Solved

K10 Kasten - PVCs Snapshot restore fails with context deadline exceeded


Userlevel 2

We are using Kasten K10 v5.5.0, MinIO as S3 storage. Our application (RabbitMQ) is deployed in a AKS cluster in HA with 3 nodes and we backup the snapshot of the PVCs successfully. After reinstalling the application in order to simulate a disaster recovery, we meet the following error during the restore phase, using as restore point the one related to MinIO storage:

 

Restoring Application Components failure

If instead we use the restore point native to the cluster, our restore is successfully. So the problem is only related to the case in which the restore point is the one outside the cluster.

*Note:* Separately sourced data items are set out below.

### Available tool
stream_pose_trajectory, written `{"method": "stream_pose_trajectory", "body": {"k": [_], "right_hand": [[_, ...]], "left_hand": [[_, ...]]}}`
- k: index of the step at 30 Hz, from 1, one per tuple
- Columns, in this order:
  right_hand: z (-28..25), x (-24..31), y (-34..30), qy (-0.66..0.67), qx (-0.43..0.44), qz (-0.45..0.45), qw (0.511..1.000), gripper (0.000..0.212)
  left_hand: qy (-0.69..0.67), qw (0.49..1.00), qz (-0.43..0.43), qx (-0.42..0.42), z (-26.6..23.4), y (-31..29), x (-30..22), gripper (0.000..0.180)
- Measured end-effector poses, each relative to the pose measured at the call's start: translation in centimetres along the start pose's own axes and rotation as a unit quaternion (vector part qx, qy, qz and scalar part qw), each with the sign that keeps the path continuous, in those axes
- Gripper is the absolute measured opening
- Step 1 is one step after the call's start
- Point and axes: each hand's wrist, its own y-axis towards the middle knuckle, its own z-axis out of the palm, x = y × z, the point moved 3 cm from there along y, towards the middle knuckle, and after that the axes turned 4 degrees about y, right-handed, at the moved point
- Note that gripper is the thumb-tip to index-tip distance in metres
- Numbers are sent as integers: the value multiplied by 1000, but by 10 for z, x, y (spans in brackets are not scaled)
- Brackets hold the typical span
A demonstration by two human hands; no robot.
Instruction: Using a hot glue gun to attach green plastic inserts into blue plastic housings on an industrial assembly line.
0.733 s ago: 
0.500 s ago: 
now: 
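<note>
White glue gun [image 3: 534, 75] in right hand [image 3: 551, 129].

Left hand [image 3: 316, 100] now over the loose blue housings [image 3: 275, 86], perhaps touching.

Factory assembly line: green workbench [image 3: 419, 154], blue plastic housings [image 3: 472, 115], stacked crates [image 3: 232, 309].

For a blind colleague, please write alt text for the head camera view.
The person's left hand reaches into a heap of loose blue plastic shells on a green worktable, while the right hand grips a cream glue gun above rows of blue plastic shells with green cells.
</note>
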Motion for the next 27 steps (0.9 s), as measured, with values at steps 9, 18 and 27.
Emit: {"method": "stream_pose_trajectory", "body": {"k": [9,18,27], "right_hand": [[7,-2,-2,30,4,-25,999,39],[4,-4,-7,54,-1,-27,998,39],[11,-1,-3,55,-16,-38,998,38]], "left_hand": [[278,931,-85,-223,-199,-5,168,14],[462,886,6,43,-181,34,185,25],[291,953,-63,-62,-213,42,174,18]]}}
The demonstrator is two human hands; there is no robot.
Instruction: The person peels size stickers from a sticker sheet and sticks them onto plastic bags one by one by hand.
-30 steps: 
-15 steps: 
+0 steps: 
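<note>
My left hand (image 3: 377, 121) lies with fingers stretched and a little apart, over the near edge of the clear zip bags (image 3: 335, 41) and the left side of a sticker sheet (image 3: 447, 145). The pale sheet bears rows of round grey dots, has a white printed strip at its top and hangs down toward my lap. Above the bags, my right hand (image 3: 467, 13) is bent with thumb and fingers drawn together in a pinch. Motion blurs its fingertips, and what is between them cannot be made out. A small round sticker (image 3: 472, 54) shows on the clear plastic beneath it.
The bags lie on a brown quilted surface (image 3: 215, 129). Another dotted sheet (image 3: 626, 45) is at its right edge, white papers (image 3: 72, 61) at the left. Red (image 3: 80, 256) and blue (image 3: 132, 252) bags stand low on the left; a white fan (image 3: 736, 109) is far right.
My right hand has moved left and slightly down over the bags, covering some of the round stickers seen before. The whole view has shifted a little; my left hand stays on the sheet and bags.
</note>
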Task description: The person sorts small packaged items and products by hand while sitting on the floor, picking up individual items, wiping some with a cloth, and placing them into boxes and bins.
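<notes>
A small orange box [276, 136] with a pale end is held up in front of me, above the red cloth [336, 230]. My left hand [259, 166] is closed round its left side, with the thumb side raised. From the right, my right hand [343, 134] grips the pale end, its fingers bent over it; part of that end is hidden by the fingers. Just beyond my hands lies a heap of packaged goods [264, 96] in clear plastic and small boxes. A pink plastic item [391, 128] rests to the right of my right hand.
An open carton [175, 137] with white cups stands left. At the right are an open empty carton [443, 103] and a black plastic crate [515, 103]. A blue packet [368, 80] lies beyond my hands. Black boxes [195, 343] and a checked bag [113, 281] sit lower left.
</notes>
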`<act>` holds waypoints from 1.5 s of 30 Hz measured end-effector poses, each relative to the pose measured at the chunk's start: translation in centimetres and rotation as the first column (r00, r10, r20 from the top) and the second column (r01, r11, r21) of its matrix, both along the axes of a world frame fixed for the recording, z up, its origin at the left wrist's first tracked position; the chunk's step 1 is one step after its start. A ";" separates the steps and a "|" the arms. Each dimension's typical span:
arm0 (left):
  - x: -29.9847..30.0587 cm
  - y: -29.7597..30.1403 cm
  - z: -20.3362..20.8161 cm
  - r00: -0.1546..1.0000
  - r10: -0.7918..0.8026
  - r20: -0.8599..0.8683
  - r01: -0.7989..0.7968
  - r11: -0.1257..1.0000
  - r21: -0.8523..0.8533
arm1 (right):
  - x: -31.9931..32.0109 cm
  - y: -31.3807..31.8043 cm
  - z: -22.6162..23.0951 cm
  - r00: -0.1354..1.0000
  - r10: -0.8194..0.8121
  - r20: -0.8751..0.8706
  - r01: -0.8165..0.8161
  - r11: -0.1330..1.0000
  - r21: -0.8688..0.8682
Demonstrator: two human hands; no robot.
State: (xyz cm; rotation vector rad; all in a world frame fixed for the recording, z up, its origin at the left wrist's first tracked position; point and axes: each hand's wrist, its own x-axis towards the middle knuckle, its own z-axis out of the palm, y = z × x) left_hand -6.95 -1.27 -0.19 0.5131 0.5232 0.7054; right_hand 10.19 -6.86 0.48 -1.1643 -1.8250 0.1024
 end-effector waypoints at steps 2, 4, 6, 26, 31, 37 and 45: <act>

We don’t think this issue could be related to some timeout into k10-config configmap because our restore procedure fails just after a minute and those values are greater. 

 

Do you have any idea about this error?

Thank you in advance for your support and let me know if you need other details.

icon

Best answer by jaiganeshjk 17 May 2023, 13:43

View original

9 comments

Userlevel 7
Badge +20

@jaiganeshjk 

Userlevel 7
Badge +22

Did you say you are re-installing the application? So having an vanilla application running, then restoring the pvcs? I am guessing here to be honest, but it is timing out according to the log on deleting pvcs (so perhaps trying to overwrite the “reinstalled empty once”. Again since coming from S3 this would be Kannister I think doing its magic that timeout could be due to some permissions restrictions in AKS (again wild guess)  Could you attach the full logs?

Userlevel 2

Hi @Geoff Burke,
sorry I wasn't very clear about reinstalling. We mean that release + its PVCs are deleted and then the application is reinstalled from scratch. After that, we perform the restore in order to simulate a disaster recovery.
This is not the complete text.